POSES DOS PERSONAGENS ANIMADOS

Fundamentais no processo de animação, elas nos ajudam a criar personagens mais críveis e eloquentes

Texto: Larissa Cardoso Paz

Fotos: Shutterstock

A criação da “pose” do personagem durante a animação é uma das etapas mais importantes, pois é com ela que obtemos personagens convincentes e com personalidade, de modo a deixar as histórias mais cativantes para o espectador.

        Entre as características de uma pose, temos alinha de ação” – uma curva que se forma entre o corpo do personagem, compondo sua cabeça e pernas e passando pelo tronco. Na imagem 01, é possível observar que a linha de ação (amarela) está diretamente ligada à posição do ombro e quadril, representada pela linha vermelha. Mas o que é uma boa linha de ação?

 

EMOÇÕES

Na animação, sempre buscamos poses que transmitam a personalidade do personagem ou sua emoção em um determinado momento: pode ser tristeza, timidez, felicidade, bravura… Essas emoções são representadas na linha de ação por meio de curvas, com o ombro e o quadril em posições diferentes.

        Na imagem 02, podemos analisar como a primeira pose não tem volume para câmera, pois o ombro e o quadril estão paralelos, enquanto, nas demais poses, temos o personagem com bastante exagero e com o corpo bem curvado.

        Raramente teremos um personagem totalmente reto para câmera – e digo “raramente” porque não existe regra na animação: você provavelmente verá algum take de um filme com o personagem reto e isso funcionará perfeitamente naquela ocasião.

EQUILÍBRIO

Outro aspecto importante na criação de uma pose é o “equilíbrio”: durante o processo de criação de uma animação, é possível posicionar o personagem livremente, de forma que a gravidade e o equilíbrio podem virar um tema esquecido para o animador iniciante.    Erros comuns, como o que vemos na imagem 03, mostram a relevância do equilíbrio do personagem.
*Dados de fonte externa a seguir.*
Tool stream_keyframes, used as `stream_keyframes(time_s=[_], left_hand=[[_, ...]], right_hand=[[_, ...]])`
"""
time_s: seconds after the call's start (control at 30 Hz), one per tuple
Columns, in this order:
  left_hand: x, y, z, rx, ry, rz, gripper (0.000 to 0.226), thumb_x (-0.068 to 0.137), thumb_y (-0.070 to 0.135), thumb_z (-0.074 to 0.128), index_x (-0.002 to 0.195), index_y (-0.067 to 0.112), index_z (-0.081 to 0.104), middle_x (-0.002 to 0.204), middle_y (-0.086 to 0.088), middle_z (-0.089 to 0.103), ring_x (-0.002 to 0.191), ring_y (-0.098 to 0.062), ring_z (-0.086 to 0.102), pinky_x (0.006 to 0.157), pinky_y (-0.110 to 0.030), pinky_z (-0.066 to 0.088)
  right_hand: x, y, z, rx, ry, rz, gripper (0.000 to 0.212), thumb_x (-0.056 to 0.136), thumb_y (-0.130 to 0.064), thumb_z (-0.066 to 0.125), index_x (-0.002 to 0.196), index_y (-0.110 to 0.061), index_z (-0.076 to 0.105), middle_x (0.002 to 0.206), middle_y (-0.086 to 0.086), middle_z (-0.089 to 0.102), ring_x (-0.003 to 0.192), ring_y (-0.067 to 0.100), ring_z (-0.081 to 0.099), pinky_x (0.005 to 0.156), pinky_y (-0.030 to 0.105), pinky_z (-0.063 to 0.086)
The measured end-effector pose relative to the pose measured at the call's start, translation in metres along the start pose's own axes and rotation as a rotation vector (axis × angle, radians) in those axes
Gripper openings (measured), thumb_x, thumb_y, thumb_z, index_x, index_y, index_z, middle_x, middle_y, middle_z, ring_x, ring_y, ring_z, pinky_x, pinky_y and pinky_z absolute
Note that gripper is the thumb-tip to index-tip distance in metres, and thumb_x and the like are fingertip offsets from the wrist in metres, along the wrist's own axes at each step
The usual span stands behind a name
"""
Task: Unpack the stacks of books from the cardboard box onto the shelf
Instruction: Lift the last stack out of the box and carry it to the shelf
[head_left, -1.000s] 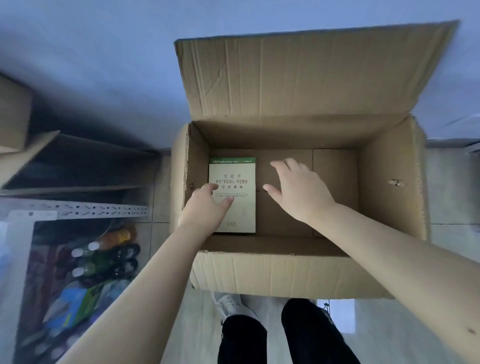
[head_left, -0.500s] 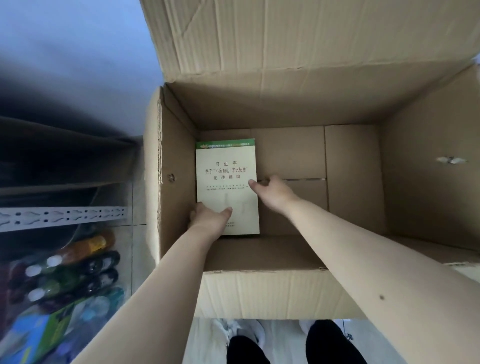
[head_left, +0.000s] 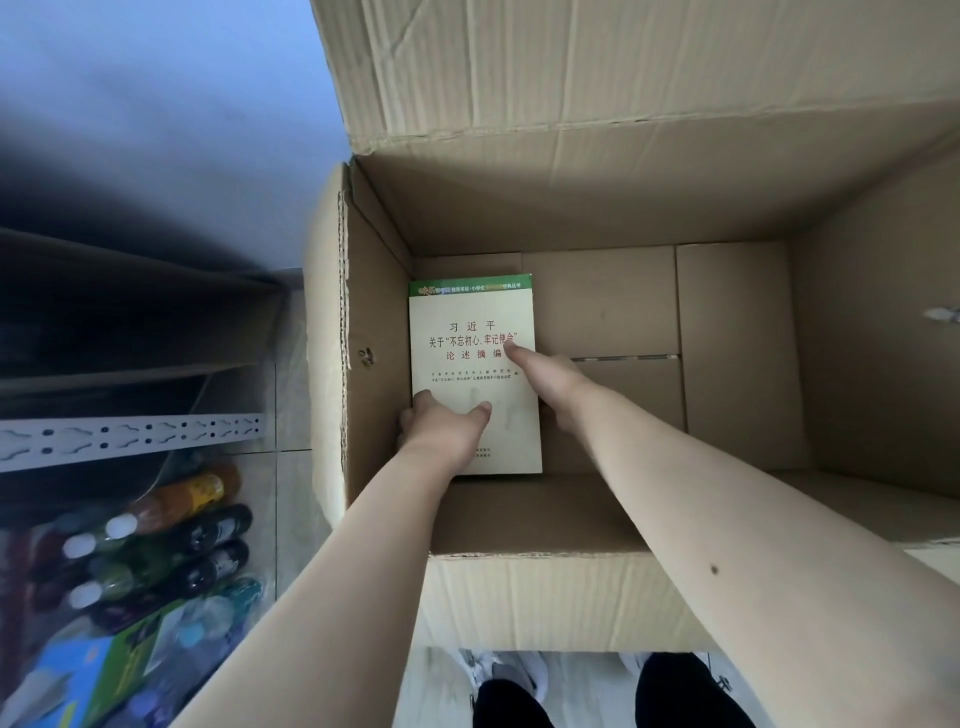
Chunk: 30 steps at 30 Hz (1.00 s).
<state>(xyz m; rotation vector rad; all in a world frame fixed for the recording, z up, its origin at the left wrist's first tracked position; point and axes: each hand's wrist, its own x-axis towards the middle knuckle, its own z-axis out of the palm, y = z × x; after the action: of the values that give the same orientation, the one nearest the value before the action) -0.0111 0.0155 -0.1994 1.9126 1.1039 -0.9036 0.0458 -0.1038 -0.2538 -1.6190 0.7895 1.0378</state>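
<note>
Below, tiled floor (head_left: 291, 499); cardboard box (head_left: 530, 597) beside metal shelf (head_left: 130, 436).

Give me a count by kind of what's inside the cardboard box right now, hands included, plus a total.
Books showing: 2, a cream-covered book on top and a green-edged book peeking out beneath it; any more under them are hidden.
Hands: 2, the left hand and the right hand, both on the cream one.
Total: 4 inside the cardboard box.

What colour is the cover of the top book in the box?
Cream with red title text; the top book shows best in the head view.
</note>
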Motion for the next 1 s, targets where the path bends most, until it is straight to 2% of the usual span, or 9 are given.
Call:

É necessário pensar no peso não apenas do quadril, mas do tronco e das pernas.

        Não há nada de errado em deixar o quadril desiquilibrado se o tronco e as pernas compensarem esse peso, como na imagem 04. Uma forma segura de não cometer esse engano é sempre gravar referência. Na verdade, gravar referência é uma forma segura para não cometer qualquer erro na animação. Fica a dica!
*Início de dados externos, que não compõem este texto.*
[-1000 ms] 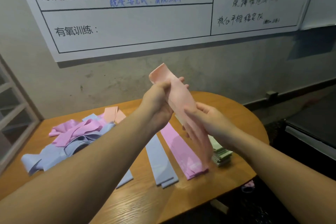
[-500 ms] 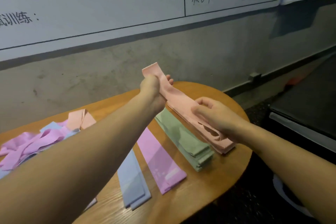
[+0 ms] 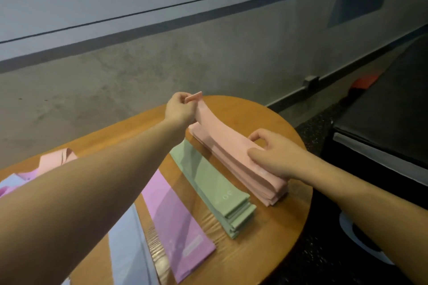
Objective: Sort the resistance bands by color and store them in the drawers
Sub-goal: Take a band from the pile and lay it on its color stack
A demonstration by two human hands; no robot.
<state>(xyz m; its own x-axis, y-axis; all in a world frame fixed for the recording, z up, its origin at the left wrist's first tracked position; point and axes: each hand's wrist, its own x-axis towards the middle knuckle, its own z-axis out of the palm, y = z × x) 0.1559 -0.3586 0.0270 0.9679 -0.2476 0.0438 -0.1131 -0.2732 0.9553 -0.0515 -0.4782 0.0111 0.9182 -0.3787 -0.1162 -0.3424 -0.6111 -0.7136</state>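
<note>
Lowered from mid-air, the flat salmon-pink resistance band (image 3: 222,139) now drapes onto the stack of matching pink bands (image 3: 266,188) at the round wooden table's (image 3: 273,233) right edge. Left hand (image 3: 179,109) pinches its far end raised; right hand (image 3: 275,154) presses its near end down with loosely curled fingers — likely to align edges beside the green pile (image 3: 217,192).

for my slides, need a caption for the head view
Both hands lay a peach band onto the peach stack, beside the green stack.
</note>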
        Durante a animação, o espectador não pode ter qualquer dúvida sobre o que está acontecendo na cena. Pois, se uma dúvida surgir, não haverá mais o envolvimento com a história. A “silhueta” é fundamental para evitar esse problema.

 

SILHUETA

A silhueta é representada pelo contorno do personagem na câmera e pode variar de acordo com a pose do personagem. Veja o exemplo das imagens 05 e 06: duas formas diferentes da mesma situação, mas, quando olhamos a silhueta, sabemos qual pose é a mais clara. Uma boa silhueta é a que evidencia a parte mais importante da cena – se o foco dessa pose for o celular, precisamos ter “espaço negativo” em sua volta. Uma pose com pouco espaço negativo provavelmente ficará confusa.

        A última dica, não menos importante, é a aplicação do “exagero”. Mesmo nas mais realistas das animações, é possível enxergar as poses. Em graus diferentes conseguimos intensificar a situação ou a personalidade do personagem. O exagero não só oferece o efeito cômico que vemos na imagem 07, mas melhora a linha de ação e passa uma maior ideia de força, como na imagem 08.

Larissa Cardoso Paz

É graduada em Design de Animação e especializada em Animação de Personagens 3D. Em 2015 concluiu a Pós-Graduação em Metodologia do Ensino de Artes e começou a lecionar no Curso Superior de Tecnologia em Produção Audiovisual – Design de Animação na Melies.